Friday, January 20, 2012

The Lady or the Tiger - Open Endings

I think you all probably know the story of The Lady and the Tiger.  A man who has dared to get involved with the king's daughter stands in an arena with only two exits.  Behind one door is a ferocious tiger.  Behind the other is a beautiful woman, rival to the princess.  The man must choose which door he opens.  If he picks the one with the beautiful woman, he goes free and has to marry her.  It he picks the other, he dies.  The princess, his lover, sits in the stands by her father.  The man looks to her for help and she signals him which door to choose.  But will she save him or would she rather see him dead than married to her rival?  The man goes to the door and opens it.  And the story ends.

Last night my mystery readers' group met to discuss this month's book selection.  I won't mention the title because I don't want to spoil it for anyone, but it had this type of ambiguous ending.  In the final scene, the reader knows when the heroine wakes up tomorrow morning the disaster in her life will be over.  Or it will be the same.  The story ends as she goes to sleep.   

Our group was divided on this one. Some liked being able to choose what they believe will happen.  Others felt the story was incomplete.  They wanted something, perhaps an epilogue, to tie up the loose ends.  For myself, I chose the happy ending, but after following this character through four hundred pages of twists and turns, I wanted to share in her relief and joy when it happened.  I felt cheated.

How about you?  What books have you read that left the ending up to the reader?  How did you decide the story ended?  Do you enjoy open-ended stories or do you prefer to have everything nicely tied up with a bow and no loose ends?  If you're a writer, do you ever leave your endings open to the reader's choice?

Groaner of the Day:  No matter how much you push the envelope, it'll still be stationery.

31 comments:

mooderino said...

I hate those sorts of ambiguous endings. I don't need the writer to hand the baton over to me, I opened the book to be entertained by them.
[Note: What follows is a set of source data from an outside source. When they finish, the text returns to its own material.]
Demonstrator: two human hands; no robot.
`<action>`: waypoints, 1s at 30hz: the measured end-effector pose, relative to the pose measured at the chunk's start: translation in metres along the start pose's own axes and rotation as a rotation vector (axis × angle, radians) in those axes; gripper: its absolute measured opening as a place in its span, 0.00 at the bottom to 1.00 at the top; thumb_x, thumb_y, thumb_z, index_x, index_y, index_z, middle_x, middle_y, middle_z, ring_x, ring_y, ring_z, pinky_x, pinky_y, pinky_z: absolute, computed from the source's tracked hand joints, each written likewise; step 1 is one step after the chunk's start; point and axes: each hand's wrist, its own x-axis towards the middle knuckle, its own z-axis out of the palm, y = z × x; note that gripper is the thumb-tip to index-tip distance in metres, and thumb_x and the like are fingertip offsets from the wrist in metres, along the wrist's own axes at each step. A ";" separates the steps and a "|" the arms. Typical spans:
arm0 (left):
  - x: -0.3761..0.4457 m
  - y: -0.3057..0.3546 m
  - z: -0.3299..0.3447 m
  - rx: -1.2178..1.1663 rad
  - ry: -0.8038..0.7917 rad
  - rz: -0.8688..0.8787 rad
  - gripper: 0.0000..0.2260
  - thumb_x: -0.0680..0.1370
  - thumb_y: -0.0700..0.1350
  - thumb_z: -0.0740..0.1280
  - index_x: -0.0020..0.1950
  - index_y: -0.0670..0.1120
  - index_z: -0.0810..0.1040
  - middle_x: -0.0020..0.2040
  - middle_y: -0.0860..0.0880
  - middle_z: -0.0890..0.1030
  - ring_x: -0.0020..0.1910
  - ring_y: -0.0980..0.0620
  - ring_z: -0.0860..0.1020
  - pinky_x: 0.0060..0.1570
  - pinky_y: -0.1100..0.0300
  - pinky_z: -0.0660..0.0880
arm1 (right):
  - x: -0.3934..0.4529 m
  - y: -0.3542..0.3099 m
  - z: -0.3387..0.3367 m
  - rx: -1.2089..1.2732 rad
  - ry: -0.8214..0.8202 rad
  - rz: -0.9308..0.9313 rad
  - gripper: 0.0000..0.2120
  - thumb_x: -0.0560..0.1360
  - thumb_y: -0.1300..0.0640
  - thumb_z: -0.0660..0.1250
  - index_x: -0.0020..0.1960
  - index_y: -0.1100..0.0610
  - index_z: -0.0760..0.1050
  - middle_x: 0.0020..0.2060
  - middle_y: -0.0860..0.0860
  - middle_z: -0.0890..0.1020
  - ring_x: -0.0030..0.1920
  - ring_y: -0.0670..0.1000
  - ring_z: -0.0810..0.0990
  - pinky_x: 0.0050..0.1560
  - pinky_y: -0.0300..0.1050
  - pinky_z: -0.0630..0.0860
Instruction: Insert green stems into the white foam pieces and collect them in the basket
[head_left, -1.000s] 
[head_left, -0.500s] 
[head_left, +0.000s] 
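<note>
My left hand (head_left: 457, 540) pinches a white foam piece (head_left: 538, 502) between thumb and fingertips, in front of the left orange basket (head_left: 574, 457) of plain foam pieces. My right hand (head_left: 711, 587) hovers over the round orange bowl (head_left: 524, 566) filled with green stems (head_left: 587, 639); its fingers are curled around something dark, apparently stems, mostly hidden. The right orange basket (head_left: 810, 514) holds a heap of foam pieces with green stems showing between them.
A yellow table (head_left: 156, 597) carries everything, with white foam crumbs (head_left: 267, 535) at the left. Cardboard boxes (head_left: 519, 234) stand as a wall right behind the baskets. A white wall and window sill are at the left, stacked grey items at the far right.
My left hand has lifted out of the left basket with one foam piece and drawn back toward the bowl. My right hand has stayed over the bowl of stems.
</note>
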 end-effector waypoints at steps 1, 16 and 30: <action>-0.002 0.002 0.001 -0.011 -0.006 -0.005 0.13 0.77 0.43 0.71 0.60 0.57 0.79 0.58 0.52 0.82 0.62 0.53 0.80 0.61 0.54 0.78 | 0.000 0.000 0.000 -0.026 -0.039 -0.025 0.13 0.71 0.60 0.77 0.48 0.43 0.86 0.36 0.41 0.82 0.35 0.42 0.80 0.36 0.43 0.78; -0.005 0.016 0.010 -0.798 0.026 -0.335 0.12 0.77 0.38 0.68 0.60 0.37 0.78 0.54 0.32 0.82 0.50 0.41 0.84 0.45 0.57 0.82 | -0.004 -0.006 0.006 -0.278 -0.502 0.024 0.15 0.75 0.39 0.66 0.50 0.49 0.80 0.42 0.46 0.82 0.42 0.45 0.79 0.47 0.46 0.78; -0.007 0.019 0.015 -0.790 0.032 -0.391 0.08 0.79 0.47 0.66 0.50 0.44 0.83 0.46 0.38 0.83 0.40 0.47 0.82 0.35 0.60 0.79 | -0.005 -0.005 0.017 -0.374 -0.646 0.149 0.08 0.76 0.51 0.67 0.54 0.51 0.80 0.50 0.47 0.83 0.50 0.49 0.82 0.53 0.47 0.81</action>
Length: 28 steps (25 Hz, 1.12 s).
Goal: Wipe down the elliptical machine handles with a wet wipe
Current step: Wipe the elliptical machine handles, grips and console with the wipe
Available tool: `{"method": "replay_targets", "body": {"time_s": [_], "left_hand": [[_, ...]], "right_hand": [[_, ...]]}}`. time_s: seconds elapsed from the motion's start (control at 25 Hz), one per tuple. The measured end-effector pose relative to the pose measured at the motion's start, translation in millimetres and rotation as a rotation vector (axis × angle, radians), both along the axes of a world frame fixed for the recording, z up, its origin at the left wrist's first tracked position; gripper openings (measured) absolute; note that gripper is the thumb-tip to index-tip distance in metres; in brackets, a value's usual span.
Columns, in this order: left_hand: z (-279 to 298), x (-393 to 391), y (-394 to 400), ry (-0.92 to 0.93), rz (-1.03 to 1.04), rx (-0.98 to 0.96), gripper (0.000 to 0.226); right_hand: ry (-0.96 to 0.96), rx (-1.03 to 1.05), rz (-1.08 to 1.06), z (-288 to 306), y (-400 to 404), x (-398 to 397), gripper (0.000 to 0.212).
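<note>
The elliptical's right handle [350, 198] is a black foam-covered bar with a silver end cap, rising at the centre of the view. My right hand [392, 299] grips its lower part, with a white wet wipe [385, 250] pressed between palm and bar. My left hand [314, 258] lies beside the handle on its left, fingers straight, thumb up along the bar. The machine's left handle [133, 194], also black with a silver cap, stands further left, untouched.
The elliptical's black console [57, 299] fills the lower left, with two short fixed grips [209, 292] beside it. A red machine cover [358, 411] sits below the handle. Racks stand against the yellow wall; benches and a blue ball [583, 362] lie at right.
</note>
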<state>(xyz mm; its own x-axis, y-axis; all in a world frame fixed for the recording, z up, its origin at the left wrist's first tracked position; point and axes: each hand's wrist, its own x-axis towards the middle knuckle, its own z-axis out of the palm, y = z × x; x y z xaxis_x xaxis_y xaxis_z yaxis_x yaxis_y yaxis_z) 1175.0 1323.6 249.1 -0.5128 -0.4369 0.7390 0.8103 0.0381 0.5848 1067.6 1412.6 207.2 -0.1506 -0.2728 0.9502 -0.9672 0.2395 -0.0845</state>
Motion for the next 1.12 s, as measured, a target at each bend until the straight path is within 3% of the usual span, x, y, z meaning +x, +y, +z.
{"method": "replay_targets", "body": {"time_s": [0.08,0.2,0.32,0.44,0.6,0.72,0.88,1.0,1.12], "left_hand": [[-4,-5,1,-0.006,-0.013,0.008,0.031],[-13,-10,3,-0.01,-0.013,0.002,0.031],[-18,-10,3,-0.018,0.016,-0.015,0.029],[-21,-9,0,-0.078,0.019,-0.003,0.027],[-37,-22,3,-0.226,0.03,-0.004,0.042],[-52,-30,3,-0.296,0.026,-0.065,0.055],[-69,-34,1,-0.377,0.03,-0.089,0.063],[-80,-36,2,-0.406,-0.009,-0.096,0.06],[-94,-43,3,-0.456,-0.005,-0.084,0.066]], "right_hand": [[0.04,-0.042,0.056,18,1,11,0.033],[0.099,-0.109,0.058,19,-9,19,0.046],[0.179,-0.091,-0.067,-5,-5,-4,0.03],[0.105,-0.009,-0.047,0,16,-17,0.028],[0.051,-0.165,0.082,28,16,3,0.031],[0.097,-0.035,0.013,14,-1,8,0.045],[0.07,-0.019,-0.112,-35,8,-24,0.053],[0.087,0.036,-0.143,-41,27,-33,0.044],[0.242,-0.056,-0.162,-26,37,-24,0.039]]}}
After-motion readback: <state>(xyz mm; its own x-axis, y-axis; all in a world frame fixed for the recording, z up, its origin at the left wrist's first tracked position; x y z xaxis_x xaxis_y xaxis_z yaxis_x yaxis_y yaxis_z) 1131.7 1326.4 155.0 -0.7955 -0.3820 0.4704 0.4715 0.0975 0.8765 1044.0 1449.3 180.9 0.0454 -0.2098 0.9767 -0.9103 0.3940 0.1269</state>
I always see it as the easiest ending to write, therefore the most unimpressive.

mood
Moody Writing
@mooderino
The Funnily Enough

Sarah Pearson said...

I don't like open endings because it always makes me assume they're holding on for a sequel.

LD Masterson said...

Mood - Exactly. If I want to fill in the blanks, I'll buy a Mad Lib.

LD Masterson said...

Sarah - That point came up in our discussion group but for this particular book, we didn't think it was a sequel set up. Still left me unsatisfied.

Sarah Ahiers said...

i've actually never heard of the lady and the tiger before.
As for the other bit, it really depends on the story. Like for Inception, i loved the ending and the ability to choose whether he was still in the dream or not.
But sometimes it really ticks me off

Alex J. Cavanaugh said...

I prefer a definite ending in books. Movies I can handle it, like in Inception. I believe the top fell.

Margaret Yang said...

I was disappointed in the ending to Stephen King's CELL. I was happy they defeated the zombies but the relationship with the son was left completely in the air. Arrrgh!

Sarah Allen said...

Hmmm, interesting. I'm more of a tied up person too, though some ambiguity is good.

Sarah Allen
(my creative writing blog)

Eve said...

I would like the story to be finished too...and I love the groaner!

LD Masterson said...

Sarah - I'm probably showing my age. That story was a standard in English classes back when I was in school.

LD Masterson said...

Alex - Oh dear, two references to Inception - a story I'm not familiar with. Something to add to my list.

LD Masterson said...

Margaret - Yes, those make me crazy, too.

LD Masterson said...

Sarah - The only time I prefer ambiguity is when I'm afraid the author is going with the ending I won't like.

LD Masterson said...

Eve - Yea! A positive on the groaner.

Karin said...

Great question. I usually like a definite conclusion to a story. But I am currently finishing book 5 (each book about 1000 pages)of a popular series and I was SO frustrated because the plot never moved very far forward with each volume. It suddenly dawned on me that the series is more about the journey than the conclusion and now I am enjoying the ride with all it's twists and turns. I still want to see how this ends but it may be years until the next installment comes out. Oh well.
Karin

Melissa Ann Goodwin said...

I like a story to have an ending. It can have an ending, yet still leave some things unresolved. After all, life is like that. But there is a difference between not having all the answers and leaving the reader to finish the story - to end it with some degree of completion. I think it's our jobs as writers to finish the story. I think most readers feel shortchanged otherwise.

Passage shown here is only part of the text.